What the task asks >>
Of all the lines below, return only those starting with the line holding "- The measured" and going on through the line holding "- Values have", exactly as written.

The data >>

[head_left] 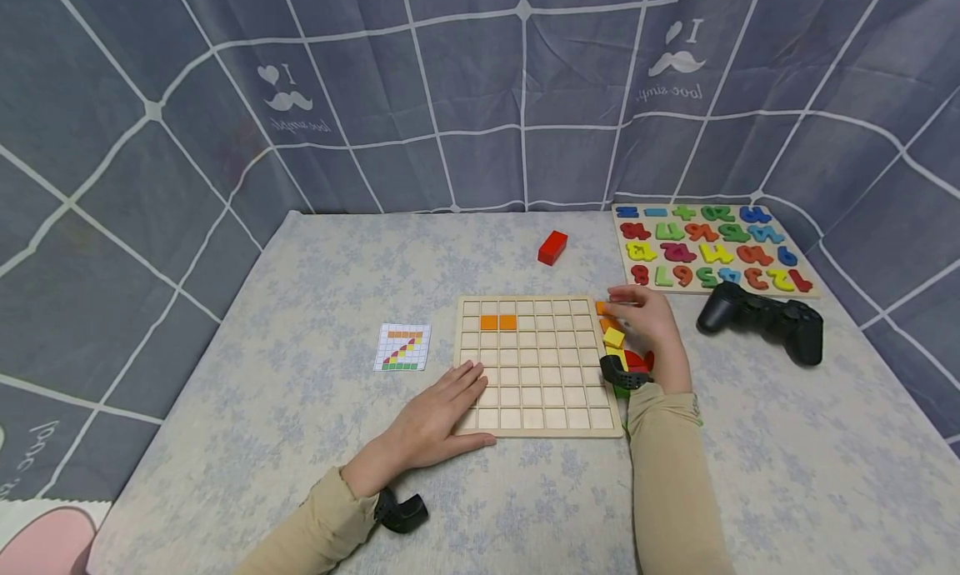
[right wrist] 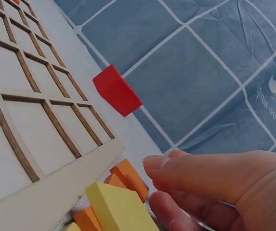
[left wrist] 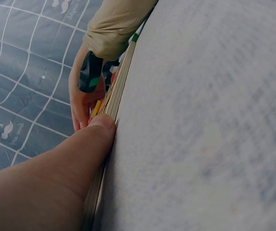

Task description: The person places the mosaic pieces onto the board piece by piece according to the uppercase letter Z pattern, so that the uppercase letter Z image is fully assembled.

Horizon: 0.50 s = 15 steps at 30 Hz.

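My left hand [head_left: 438,417] lies with fingers spread over the lower left corner of a wooden grid board [head_left: 540,432], thumb along its front edge. Two orange square tiles [head_left: 498,322] sit side by side in the second row of the board. My right hand [head_left: 647,315] is at the board's right side, fingertips right at an orange block [right wrist: 130,178]. Its fingers are loosely bent, with nothing visible between them in the right wrist view. A yellow block [right wrist: 121,207] is just in front of the orange one. Red blocks [head_left: 636,362] lie partly hidden under the right wrist.
A pattern card [head_left: 402,347] with coloured squares lies left of the board. Behind the board stands a red block [head_left: 552,247]. At the right are a black game controller [head_left: 761,321] and a number puzzle board [head_left: 705,290]. A grid-patterned curtain [head_left: 480,92] hangs behind the table.
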Motion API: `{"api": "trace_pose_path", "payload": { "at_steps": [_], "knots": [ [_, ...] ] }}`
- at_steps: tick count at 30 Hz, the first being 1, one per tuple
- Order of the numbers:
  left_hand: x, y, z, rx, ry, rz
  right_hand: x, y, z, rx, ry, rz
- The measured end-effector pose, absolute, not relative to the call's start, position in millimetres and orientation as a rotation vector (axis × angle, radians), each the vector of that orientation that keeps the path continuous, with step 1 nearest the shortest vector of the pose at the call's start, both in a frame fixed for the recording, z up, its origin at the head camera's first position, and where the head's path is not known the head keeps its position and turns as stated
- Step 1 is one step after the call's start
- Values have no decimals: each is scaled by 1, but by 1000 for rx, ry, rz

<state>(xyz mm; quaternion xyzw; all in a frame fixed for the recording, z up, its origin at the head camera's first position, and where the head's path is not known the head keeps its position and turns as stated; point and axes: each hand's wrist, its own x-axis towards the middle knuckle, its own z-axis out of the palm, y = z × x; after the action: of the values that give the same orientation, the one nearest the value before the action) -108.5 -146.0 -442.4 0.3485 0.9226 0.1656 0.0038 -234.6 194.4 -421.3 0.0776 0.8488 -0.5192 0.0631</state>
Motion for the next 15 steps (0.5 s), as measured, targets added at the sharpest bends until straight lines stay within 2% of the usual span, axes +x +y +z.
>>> {"api": "trace_pose_path", "payload": {
  "at_steps": [15],
  "knots": [
    [-109,-146,-442,1078,2880,536,-238,195,-430,280,2622,-1482]
  ]
}}
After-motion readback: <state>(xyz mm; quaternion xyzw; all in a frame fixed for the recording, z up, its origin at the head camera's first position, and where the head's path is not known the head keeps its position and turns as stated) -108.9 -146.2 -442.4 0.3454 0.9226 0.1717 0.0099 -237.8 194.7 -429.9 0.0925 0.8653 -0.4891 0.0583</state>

Answer to this exercise >>
- The measured end-effector pose, absolute, not relative to the call's start, position in millimetres and orientation as a rotation vector (axis × angle, radians), each the vector of that orientation that keeps the path continuous, with step 1 nearest the shortest vector of the pose at the call's start, both in a frame fixed for the recording, z up, its origin at the head camera's first position, and where the head's path is not known the head keeps its position and turns as stated
- Step 1 is one step after the call's start
- Values have no decimals: each is scaled by 1, but by 1000 for rx, ry, rz

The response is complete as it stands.